Dataset extract section start

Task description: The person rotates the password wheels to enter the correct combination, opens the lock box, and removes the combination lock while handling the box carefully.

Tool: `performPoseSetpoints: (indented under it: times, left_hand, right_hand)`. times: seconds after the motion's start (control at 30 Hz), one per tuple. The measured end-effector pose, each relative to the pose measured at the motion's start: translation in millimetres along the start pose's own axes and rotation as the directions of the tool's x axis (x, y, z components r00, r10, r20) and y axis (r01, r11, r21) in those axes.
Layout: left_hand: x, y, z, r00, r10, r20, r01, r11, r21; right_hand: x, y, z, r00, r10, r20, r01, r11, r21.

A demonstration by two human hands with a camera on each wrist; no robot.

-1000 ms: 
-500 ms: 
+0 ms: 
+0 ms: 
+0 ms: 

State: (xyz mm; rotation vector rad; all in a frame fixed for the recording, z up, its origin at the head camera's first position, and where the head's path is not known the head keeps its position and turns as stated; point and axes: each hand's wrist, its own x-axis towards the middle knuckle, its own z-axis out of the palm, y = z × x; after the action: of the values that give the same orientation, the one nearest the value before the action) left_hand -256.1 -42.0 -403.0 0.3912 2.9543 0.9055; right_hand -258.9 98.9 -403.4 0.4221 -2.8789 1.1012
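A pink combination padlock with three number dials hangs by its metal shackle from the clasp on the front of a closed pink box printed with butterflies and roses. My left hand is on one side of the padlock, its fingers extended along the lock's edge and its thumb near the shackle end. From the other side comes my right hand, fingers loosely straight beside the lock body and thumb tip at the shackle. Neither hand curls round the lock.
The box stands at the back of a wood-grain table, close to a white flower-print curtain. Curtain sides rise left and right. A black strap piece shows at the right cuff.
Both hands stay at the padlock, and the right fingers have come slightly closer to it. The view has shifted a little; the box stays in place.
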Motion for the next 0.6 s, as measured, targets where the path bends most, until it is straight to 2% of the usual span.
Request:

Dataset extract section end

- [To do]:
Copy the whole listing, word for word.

- [Solution]:
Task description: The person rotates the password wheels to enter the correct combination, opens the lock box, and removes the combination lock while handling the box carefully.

Tool: `performPoseSetpoints: (indented under it: times, left_hand, right_hand)`. times: seconds after the motion's start (control at 30 Hz), one per tuple. The measured end-effector pose, each relative to the pose measured at the motion's start: translation in millimetres along the start pose's own axes and rotation as the directions of the tool's x axis (x, y, z components r00, r10, r20) and y axis (r01, r11, r21) in those axes.
Layout: left_hand: x, y, z, r00, r10, r20, r01, r11, r21; right_hand: x, y, z, r00, r10, r20, r01, r11, r21.

A demonstration by two human hands with a camera on each wrist; no robot.

-1000 ms: 
-500 ms: 
+0 ms: 
+0 ms: 
+0 ms: 

State: (xyz mm; rotation vector rad; all in a frame fixed for the recording, z up, its origin at the head camera's first position, and where the head's path is not known the head keeps its position and turns as stated; point and axes: each hand's wrist, its own x-axis towards the middle knuckle, its own z-axis out of the palm, y = z × x; after the action: of the values that give the same orientation, the one nearest the value before the action) left_hand -256.1 -42.0 -403.0 0.3912 2.9543 0.9055; right_hand -258.9 98.9 -403.4 0.4221 -2.8789 1.1012
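A pink combination padlock with three number dials hangs by its metal shackle from the clasp on the front of a closed pink box printed with butterflies and roses. My left hand is on one side of the padlock, its fingers extended along the lock's edge and its thumb near the shackle end. From the other side comes my right hand, fingers loosely straight beside the lock body and thumb tip at the shackle. Neither hand curls round the lock.
The box stands at the back of a wood-grain table, close to a white flower-print curtain. Curtain sides rise left and right. A black strap piece shows at the right cuff.
Both hands stay at the padlock, and the right fingers have come slightly closer to it. The view has shifted a little; the box stays in place.
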Motion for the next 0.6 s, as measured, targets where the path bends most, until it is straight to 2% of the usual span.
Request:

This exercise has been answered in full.